→ What is being asked: Read the data that follows. Then repeat it exactly.

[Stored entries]
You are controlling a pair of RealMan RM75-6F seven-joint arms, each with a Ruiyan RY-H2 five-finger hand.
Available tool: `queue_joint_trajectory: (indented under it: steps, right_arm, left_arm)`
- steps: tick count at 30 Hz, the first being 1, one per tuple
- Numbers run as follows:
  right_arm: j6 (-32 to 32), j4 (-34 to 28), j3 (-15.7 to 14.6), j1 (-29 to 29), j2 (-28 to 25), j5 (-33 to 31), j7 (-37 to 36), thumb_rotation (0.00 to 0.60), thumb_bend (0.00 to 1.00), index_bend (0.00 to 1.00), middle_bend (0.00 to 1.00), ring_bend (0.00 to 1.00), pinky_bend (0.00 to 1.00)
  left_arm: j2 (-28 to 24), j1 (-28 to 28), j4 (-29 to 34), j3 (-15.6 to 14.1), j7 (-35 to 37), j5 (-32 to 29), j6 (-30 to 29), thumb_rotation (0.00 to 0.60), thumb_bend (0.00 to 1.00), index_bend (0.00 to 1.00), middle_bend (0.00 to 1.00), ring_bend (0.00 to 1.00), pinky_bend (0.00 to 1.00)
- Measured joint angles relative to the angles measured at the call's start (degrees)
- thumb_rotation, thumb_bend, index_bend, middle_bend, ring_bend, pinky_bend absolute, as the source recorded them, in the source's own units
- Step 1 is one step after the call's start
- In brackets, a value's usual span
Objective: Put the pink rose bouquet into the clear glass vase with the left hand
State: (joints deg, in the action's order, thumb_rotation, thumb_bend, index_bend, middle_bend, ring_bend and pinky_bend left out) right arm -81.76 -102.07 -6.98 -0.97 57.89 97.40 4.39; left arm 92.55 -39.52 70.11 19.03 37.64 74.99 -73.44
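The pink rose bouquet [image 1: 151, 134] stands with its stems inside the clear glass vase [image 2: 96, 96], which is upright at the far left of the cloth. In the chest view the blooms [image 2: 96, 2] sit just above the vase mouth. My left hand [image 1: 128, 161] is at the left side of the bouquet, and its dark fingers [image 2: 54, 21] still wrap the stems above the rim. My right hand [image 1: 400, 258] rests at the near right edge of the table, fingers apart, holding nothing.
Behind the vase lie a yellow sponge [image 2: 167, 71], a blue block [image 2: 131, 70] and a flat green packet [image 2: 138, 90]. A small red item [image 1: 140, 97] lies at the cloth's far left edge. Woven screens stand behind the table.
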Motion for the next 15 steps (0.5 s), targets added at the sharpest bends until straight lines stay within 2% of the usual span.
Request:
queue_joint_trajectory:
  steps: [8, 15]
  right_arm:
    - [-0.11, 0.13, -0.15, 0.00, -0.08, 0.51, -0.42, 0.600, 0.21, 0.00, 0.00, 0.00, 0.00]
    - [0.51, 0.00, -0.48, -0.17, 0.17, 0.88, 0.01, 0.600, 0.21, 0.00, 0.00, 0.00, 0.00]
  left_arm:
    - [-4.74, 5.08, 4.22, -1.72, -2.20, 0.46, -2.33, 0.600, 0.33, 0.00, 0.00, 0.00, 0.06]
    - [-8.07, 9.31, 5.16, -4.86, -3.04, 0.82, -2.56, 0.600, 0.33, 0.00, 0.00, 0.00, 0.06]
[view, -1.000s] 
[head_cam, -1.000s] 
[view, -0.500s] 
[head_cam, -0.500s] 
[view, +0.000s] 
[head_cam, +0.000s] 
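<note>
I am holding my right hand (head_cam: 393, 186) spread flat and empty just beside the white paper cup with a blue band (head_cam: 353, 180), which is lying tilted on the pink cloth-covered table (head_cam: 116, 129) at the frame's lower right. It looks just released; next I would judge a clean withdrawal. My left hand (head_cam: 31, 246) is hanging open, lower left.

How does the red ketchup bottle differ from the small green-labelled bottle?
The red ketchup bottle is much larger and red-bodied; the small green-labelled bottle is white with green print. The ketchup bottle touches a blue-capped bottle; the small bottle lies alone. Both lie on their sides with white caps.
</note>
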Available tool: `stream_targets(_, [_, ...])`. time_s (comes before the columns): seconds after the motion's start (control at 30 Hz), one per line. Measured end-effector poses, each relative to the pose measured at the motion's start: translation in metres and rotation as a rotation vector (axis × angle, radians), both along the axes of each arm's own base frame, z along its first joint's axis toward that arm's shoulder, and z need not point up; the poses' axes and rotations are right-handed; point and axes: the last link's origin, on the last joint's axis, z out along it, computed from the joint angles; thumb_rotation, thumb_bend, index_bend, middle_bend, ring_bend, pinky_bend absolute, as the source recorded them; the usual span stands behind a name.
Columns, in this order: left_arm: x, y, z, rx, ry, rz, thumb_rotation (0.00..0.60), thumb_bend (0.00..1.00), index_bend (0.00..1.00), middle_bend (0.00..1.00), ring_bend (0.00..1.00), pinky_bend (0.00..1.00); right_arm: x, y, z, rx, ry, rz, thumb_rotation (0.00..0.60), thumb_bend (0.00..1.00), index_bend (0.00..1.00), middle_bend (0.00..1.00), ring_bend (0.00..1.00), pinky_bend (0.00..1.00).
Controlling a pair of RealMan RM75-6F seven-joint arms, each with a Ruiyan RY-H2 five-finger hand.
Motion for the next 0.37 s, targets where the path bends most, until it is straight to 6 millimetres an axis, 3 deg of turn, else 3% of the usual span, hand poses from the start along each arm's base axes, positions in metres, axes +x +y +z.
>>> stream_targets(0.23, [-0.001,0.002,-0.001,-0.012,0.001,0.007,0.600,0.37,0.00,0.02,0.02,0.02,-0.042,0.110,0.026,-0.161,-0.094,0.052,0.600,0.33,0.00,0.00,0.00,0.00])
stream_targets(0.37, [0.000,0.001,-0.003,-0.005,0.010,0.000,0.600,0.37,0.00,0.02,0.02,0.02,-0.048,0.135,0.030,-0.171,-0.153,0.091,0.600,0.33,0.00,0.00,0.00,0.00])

→ Answer to the exercise:
You are controlling a pair of RealMan RM75-6F seven-joint arms, each with a Ruiyan RY-H2 five-finger hand.
Available tool: `queue_joint_trajectory: (indented under it: steps, right_arm, left_arm)`
- steps: tick count at 30 Hz, the first being 1, one per tuple
- Numbers run as follows:
  right_arm: j6 (-32 to 32), j4 (-34 to 28), j3 (-15.7 to 14.6), j1 (-29 to 29), j2 (-28 to 25), j5 (-33 to 31), j7 (-37 to 36), thumb_rotation (0.00 to 0.60), thumb_bend (0.00 to 1.00), index_bend (0.00 to 1.00), middle_bend (0.00 to 1.00), ring_bend (0.00 to 1.00), pinky_bend (0.00 to 1.00)
  left_arm: j2 (-28 to 24), j1 (-28 to 28), j4 (-29 to 34), j3 (-15.6 to 14.1), j7 (-35 to 37), j5 (-32 to 29), j6 (-30 to 29), thumb_rotation (0.00 to 0.60), thumb_bend (0.00 to 1.00), index_bend (0.00 to 1.00), middle_bend (0.00 to 1.00), ring_bend (0.00 to 1.00), pinky_bend (0.00 to 1.00)
- Measured joint angles relative to the angles measured at the call's start (degrees)
- thumb_rotation, thumb_bend, index_bend, middle_bend, ring_bend, pinky_bend absolute, as the source recorded them, in the source's own units
- Step 1 is one step after the call's start
- In brackets, a value's usual span
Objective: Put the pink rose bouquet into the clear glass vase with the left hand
State: (joints deg, in the action's order, thumb_rotation, thumb_bend, index_bend, middle_bend, ring_bend and pinky_bend left out) right arm -81.76 -102.07 -6.98 -0.97 57.89 97.40 4.39; left arm 92.55 -39.52 70.11 19.03 37.64 74.99 -73.44
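The pink rose bouquet [image 1: 151, 134] stands with its stems inside the clear glass vase [image 2: 96, 96], which is upright at the far left of the cloth. In the chest view the blooms [image 2: 96, 2] sit just above the vase mouth. My left hand [image 1: 128, 161] is at the left side of the bouquet, and its dark fingers [image 2: 54, 21] still wrap the stems above the rim. My right hand [image 1: 400, 258] rests at the near right edge of the table, fingers apart, holding nothing.
Behind the vase lie a yellow sponge [image 2: 167, 71], a blue block [image 2: 131, 70] and a flat green packet [image 2: 138, 90]. A small red item [image 1: 140, 97] lies at the cloth's far left edge. Woven screens stand behind the table.
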Motion for the next 15 steps (0.5 s), targets added at the sharpest bends until straight lines stay within 2% of the usual span.
Request:
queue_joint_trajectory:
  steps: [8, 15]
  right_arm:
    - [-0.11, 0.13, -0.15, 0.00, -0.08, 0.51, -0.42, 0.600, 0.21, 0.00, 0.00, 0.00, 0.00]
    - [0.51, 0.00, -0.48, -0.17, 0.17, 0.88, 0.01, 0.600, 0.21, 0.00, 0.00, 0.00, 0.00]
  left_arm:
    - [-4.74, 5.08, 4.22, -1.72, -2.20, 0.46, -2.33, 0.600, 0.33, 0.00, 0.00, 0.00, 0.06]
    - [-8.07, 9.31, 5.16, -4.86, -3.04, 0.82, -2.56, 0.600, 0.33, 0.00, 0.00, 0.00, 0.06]
[view, -1.000s] 
[head_cam, -1.000s] 
[view, -0.500s] 
[head_cam, -0.500s] 
[view, +0.000s] 
[head_cam, +0.000s] 
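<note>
I am holding my right hand (head_cam: 393, 186) spread flat and empty just beside the white paper cup with a blue band (head_cam: 353, 180), which is lying tilted on the pink cloth-covered table (head_cam: 116, 129) at the frame's lower right. It looks just released; next I would judge a clean withdrawal. My left hand (head_cam: 31, 246) is hanging open, lower left.

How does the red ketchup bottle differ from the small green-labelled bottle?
The red ketchup bottle is much larger and red-bodied; the small green-labelled bottle is white with green print. The ketchup bottle touches a blue-capped bottle; the small bottle lies alone. Both lie on their sides with white caps.
</note>
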Available tool: `stream_targets(_, [_, ...])`. time_s (comes before the columns): seconds after the motion's start (control at 30 Hz), one per line. Measured end-effector poses, each relative to the pose measured at the motion's start: translation in metres and rotation as a rotation vector (axis × angle, radians), both along the axes of each arm's own base frame, z along its first joint's axis toward that arm's shoulder, and z need not point up; the poses' axes and rotations are right-handed; point and axes: the last link's origin, on the last joint's axis, z out along it, computed from the joint angles; thumb_rotation, thumb_bend, index_bend, middle_bend, ring_bend, pinky_bend absolute, as the source recorded them; the usual span stands behind a name.
Columns, in this order: left_arm: x, y, z, rx, ry, rz, thumb_rotation (0.00..0.60), thumb_bend (0.00..1.00), index_bend (0.00..1.00), middle_bend (0.00..1.00), ring_bend (0.00..1.00), pinky_bend (0.00..1.00); right_arm: x, y, z, rx, ry, rz, thumb_rotation (0.00..0.60), thumb_bend (0.00..1.00), index_bend (0.00..1.00), middle_bend (0.00..1.00), ring_bend (0.00..1.00), pinky_bend (0.00..1.00).
Controlling a pair of RealMan RM75-6F seven-joint arms, each with a Ruiyan RY-H2 five-finger hand.
Motion for the next 0.37 s, targets where the path bends most, until it is straight to 6 millimetres an axis, 3 deg of turn, else 3% of the usual span, hand poses from the start along each arm's base axes, positions in metres, axes +x +y +z.
>>> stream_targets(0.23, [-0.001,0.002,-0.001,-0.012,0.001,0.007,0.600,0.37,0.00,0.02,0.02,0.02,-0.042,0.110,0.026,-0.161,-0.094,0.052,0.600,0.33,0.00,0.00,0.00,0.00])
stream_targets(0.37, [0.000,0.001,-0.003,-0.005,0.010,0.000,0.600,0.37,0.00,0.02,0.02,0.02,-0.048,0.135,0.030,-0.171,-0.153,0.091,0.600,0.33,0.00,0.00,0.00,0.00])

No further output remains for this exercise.